_Action item_
Transcribe every line of the material below without change, apart from dropping the pictures.

►

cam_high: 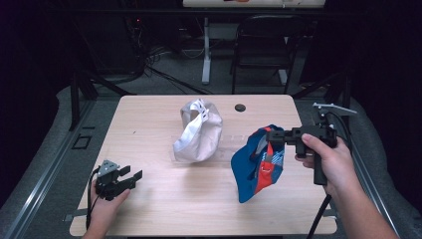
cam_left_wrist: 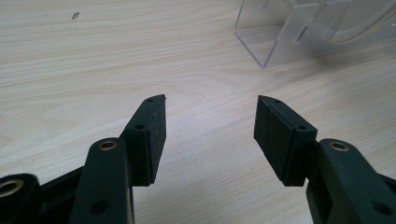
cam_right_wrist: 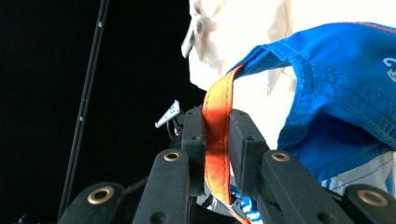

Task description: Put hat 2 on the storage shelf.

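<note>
Above the table's right side, right gripper clamps the orange strap of the blue cap, which hangs with its lower edge near the tabletop. White cap on clear stand at centre. Left gripper rests at front left, jaws apart, nothing between

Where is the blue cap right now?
In the high view the blue cap hangs at the table's right, its orange strap clamped in the right gripper, beside the white cap.
</note>
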### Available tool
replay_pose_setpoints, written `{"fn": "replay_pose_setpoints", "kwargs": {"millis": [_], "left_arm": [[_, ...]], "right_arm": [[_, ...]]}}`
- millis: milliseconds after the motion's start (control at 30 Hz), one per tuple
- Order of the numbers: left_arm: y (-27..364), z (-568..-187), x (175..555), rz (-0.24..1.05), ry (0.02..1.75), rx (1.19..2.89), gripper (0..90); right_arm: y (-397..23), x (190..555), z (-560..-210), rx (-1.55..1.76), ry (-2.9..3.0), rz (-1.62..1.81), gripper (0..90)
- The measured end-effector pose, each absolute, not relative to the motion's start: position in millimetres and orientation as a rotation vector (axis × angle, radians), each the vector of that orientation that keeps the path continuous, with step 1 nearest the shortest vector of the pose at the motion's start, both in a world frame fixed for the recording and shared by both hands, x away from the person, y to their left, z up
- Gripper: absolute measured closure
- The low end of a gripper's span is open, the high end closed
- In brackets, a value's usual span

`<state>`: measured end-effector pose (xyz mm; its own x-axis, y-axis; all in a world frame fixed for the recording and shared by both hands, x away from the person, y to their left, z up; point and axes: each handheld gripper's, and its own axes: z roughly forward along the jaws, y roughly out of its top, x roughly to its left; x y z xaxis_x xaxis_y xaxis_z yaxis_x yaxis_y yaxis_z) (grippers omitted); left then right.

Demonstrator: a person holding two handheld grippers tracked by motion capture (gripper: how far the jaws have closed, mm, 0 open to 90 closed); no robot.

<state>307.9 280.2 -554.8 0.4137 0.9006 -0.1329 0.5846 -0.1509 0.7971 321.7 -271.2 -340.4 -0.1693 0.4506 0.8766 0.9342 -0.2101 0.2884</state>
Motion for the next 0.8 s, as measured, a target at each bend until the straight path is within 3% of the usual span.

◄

_Output for this exercise_
cam_high: 
cam_left_wrist: 
cam_right_wrist: 

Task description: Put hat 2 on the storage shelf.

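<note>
Above the table's right side, right gripper clamps the orange strap of the blue cap, which hangs with its lower edge near the tabletop. White cap on clear stand at centre. Left gripper rests at front left, jaws apart, nothing between

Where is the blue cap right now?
In the high view the blue cap hangs at the table's right, its orange strap clamped in the right gripper, beside the white cap.
</note>
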### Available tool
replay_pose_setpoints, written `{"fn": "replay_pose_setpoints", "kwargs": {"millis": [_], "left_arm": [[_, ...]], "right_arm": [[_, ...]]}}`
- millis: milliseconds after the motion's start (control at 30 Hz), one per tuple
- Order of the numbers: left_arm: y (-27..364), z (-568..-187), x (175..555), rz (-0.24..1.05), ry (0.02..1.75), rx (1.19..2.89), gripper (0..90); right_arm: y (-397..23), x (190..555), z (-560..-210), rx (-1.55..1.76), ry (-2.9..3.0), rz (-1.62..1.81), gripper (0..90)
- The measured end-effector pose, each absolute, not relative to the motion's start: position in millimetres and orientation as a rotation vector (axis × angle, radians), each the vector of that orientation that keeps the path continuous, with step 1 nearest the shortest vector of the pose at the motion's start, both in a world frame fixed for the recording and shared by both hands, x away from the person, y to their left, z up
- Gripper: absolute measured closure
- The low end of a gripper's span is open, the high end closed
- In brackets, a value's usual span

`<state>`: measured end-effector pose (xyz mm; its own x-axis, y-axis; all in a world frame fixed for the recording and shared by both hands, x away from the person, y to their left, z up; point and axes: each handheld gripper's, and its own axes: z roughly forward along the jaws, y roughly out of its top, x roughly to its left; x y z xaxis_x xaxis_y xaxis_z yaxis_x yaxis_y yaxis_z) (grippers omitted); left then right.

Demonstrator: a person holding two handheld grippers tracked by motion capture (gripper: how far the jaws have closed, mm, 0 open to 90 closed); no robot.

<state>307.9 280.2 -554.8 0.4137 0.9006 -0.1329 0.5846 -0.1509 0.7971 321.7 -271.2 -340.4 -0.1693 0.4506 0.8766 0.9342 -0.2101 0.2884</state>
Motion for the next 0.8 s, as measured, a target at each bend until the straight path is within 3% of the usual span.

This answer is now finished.